▶ [What you have to do]:
Wherever "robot" appears in a line of the listing, report that line.
= = = = =
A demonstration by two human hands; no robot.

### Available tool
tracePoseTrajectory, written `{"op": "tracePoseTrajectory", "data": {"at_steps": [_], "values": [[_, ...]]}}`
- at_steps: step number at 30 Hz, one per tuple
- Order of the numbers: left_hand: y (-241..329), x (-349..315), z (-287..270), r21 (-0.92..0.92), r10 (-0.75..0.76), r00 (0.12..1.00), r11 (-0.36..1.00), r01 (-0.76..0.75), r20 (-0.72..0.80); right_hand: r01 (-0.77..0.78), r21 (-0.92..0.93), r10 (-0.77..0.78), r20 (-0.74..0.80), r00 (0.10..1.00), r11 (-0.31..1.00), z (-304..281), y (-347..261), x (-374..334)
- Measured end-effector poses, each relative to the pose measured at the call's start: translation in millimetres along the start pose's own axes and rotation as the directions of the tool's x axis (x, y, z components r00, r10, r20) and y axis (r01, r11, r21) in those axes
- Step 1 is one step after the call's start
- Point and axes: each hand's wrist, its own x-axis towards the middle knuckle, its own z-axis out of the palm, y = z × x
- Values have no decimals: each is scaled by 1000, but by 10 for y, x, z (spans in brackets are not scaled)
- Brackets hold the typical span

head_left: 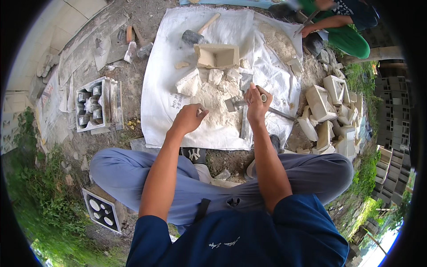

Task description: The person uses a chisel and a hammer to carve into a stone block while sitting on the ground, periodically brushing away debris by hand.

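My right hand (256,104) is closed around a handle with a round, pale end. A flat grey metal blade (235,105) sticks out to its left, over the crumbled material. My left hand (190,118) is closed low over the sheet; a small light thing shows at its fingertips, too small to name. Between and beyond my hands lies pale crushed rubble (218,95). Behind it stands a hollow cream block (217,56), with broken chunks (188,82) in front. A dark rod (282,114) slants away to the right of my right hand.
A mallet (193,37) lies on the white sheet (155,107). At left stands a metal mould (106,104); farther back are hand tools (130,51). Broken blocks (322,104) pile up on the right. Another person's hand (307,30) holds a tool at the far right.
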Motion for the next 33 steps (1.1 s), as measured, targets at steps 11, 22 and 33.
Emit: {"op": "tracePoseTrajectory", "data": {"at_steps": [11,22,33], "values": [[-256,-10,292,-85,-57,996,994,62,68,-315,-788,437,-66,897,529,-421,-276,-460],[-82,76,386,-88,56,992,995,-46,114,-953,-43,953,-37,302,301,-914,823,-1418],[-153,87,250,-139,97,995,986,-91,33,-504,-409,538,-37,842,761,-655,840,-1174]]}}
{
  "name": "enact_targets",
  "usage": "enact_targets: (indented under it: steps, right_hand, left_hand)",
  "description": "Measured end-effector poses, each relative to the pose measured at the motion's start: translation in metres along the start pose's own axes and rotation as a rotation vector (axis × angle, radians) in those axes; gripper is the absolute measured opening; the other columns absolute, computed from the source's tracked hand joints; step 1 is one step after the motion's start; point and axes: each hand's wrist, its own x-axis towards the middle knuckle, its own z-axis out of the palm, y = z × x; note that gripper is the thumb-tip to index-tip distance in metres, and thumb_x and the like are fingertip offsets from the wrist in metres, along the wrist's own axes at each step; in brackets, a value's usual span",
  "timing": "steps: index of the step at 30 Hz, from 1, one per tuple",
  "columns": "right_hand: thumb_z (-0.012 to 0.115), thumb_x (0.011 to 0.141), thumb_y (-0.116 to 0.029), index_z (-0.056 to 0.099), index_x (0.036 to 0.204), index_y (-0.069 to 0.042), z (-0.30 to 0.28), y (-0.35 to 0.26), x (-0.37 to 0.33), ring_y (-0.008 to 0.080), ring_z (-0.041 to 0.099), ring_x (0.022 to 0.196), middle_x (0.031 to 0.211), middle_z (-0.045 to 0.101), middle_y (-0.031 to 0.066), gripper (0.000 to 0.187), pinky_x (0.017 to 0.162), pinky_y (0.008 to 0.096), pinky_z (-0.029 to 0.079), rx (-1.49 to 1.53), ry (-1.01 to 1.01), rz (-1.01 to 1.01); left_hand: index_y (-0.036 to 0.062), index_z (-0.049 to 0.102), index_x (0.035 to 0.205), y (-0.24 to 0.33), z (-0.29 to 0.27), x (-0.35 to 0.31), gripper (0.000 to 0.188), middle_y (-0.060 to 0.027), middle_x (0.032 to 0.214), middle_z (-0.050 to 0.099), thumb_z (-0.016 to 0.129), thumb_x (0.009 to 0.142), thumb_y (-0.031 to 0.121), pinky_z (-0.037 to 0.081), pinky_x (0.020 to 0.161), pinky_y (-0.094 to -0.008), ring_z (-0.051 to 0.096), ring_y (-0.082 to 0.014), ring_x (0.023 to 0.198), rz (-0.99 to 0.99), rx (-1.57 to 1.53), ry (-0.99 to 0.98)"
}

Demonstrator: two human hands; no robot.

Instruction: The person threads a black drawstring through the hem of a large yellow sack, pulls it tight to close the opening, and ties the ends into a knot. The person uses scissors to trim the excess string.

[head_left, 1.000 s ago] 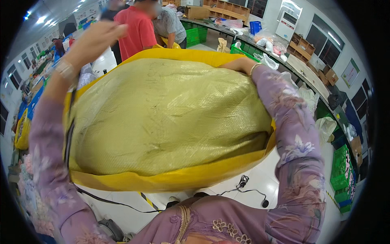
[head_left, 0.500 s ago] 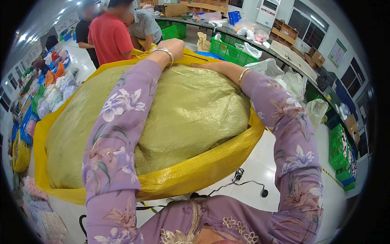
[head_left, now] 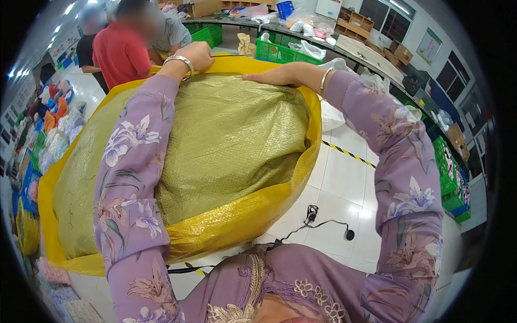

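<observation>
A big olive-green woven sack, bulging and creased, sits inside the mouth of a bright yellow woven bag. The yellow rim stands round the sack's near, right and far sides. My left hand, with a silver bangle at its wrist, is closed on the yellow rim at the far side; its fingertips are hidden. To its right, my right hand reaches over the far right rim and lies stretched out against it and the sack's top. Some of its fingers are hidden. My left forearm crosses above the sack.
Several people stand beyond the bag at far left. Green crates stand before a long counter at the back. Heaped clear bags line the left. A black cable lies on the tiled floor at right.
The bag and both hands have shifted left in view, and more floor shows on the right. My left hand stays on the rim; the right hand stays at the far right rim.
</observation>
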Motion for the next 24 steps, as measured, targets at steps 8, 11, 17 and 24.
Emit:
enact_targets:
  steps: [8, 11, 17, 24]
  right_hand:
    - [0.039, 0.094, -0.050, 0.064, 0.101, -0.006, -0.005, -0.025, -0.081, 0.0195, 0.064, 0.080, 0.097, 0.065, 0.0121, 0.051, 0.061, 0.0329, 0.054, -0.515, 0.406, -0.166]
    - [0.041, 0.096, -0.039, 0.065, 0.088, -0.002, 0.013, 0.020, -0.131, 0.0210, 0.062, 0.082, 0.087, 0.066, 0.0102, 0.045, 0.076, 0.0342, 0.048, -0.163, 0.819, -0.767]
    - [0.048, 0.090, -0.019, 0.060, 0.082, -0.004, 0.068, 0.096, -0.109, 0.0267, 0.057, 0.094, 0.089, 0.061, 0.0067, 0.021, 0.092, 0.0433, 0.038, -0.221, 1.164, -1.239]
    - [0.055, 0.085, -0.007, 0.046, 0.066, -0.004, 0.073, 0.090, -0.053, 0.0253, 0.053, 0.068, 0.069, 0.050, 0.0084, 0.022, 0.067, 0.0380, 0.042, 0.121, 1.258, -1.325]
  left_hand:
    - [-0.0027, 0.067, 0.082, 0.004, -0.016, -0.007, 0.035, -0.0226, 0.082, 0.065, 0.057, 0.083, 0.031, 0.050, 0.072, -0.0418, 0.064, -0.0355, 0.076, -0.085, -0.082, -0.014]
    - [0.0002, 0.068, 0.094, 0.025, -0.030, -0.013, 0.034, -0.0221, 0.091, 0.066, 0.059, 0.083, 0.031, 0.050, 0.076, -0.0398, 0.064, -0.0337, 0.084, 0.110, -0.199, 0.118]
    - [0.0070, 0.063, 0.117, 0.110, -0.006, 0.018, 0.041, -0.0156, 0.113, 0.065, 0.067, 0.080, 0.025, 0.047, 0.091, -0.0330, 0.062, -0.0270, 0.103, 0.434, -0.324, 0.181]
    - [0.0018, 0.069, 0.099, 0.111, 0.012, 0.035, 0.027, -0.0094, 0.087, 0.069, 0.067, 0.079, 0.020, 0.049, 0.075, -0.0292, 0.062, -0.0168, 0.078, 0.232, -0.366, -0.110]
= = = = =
▶ [Answer space]:
A demonstration by two human hands; no robot.
Demonstrator: two human hands; no robot.

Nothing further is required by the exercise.